Yes, familial hypercholesterolaemia (FH) is a genetic condition. It is inherited in an autosomal dominant pattern, meaning if one parent carries the altered LDL receptor gene, there’s a 50% chance of passing it on to their child.

  • One altered gene (heterozygous FH): Usually leads to high cholesterol from childhood and higher risk of early cardiovascular disease
  • Two altered genes (homozygous FH): A more severe form, with extremely high cholesterol levels requiring lifelong diet, lifestyle management, and often medication to reduce cardiovascular risk

Does coconut oil cause high cholesterol?

Coconut oil is high in saturated fats, particularly lauric acid, a medium-chain fatty acid. Research shows that while it may offer some benefits – such as reducing inflammation and supporting weight management – it can also increase total cholesterol, raising both LDL (“bad”) and HDL (“good”) cholesterol.

For heart health, the key is balance and quality of fats. Plant-derived fats like olive oil, nuts, seeds, and avocado are generally considered healthier long-term options compared to animal-derived saturated fats, which often contain higher levels of trans fats.

What are the top foods that can cause high cholesterol?

The main foods that contribute to high cholesterol are those rich in saturated fats and trans fats, especially when diets are also low in heart-healthy fats and fibre. These include:

  • Processed meats (sausages, salami, bacon)
  • Fried and fast foods cooked in refined oils
  • Baked goods like pastries, cakes, doughnuts, and biscuits
  • Full-fat dairy products (cheese, cream, butter)
  • Certain cooking oils (palm oil, hydrogenated oils)
  • Excessive alcohol intake disrupts lipid metabolism

Shifting towards omega-3-rich fish, nuts, seeds, olive oil, and a diet high in fruits, vegetables, and whole grains can help maintain healthier cholesterol levels.

What are some hypercholesterolemia dietary management tips?

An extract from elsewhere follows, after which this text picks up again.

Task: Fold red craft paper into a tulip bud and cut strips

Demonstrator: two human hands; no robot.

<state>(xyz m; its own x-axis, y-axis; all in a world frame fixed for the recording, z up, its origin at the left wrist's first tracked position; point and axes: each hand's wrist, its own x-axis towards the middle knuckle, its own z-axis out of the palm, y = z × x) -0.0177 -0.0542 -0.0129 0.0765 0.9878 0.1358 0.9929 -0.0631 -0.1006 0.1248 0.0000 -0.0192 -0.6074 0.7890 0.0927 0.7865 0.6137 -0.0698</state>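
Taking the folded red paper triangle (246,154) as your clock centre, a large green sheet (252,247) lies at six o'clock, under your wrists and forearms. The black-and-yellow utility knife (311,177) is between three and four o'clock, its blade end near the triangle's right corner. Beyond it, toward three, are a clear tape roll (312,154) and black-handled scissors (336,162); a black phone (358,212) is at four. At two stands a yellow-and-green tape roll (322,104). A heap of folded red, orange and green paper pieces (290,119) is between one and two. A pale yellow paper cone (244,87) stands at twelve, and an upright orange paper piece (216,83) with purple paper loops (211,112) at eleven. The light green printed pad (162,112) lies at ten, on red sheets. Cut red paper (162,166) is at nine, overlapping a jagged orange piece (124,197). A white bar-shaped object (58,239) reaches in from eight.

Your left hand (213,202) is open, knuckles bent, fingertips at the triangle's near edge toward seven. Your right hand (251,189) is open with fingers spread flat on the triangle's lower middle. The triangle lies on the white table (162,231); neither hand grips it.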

Dietary changes can make a significant difference in managing high cholesterol. Some key tips include:

  • Choose healthy fats: include foods like wild-caught fish, extra-virgin olive oil, avocado, nuts, and seeds
  • Increase fibre intake: whole grains, legumes, fruit, and vegetables help lower LDL cholesterol
  • Limit saturated fats: cut back on processed meats, fried foods, and full-fat dairy products
  • Avoid trans fats: steer clear of hydrogenated oils and highly processed baked goods
  • Support overall heart health: reduce sugar and refined carbs, manage alcohol intake, and stay hydrated

A personalised nutrition plan can help address your unique cholesterol profile and support long-term cardiovascular health.

How to treat high cholesterol naturally?

A functional medicine approach looks beyond cholesterol numbers to uncover the underlying drivers of imbalance. Treatment often begins with functional testing to assess cardiometabolic risk and contributing factors. Natural strategies may include:

  • Tailored dietary interventions: e.g. high-fibre, plant-rich meals and reduced intake of saturated fats
  • Targeted supplementation: nutrients that support healthy cholesterol metabolism
  • Anti-inflammatory support: both dietary and supplemental approaches to calm systemic inflammation
  • Lifestyle changes: regular exercise, quality sleep, stress reduction, and smoking/alcohol moderation

This whole-person strategy aims to restore balance and reduce cardiovascular risk without relying solely on medication.

What are the early symptoms of high cholesterol?

High cholesterol itself rarely causes noticeable symptoms, which is why regular blood tests are important. In some cases, fatty deposits called xanthomas or a family history of cardiovascular disease may be early clues. Most people only discover high cholesterol when routine screening shows elevated levels.